— Exercise goal —
Omit the pictures and retype only the lines from the one containing "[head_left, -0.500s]" through the end of the listing, both ends included.

— Supplied data —
● ● ● ● ●

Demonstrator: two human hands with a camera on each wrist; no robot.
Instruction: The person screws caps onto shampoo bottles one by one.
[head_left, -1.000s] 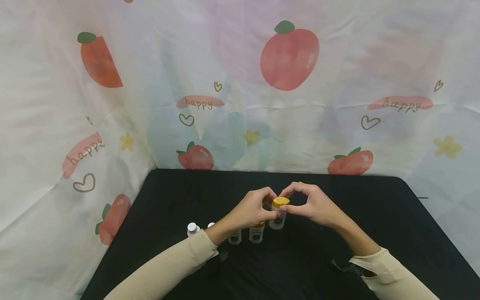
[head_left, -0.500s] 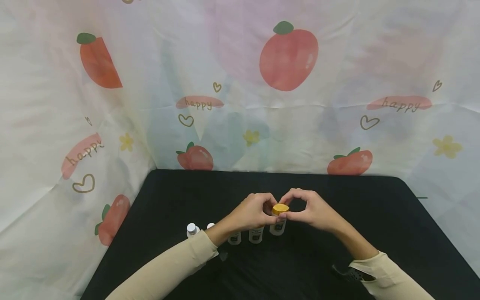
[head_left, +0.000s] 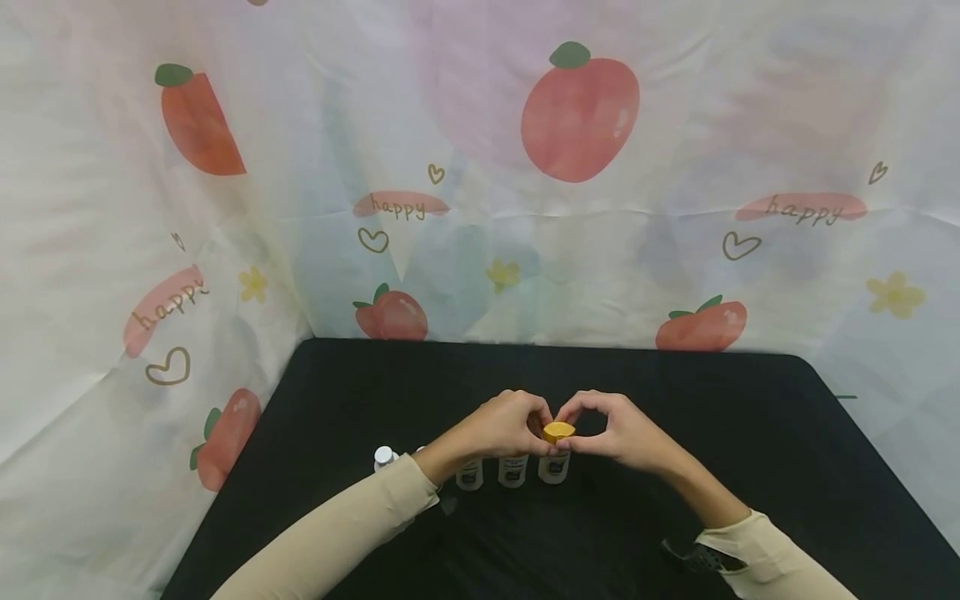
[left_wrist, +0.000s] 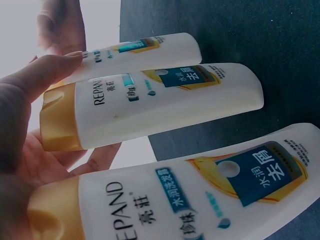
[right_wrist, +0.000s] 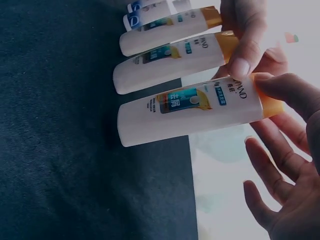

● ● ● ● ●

— Finished exercise —
[head_left, -0.500s] 
[head_left, +0.000s] 
[left_wrist, +0.000s] 
[right_wrist, +0.000s] 

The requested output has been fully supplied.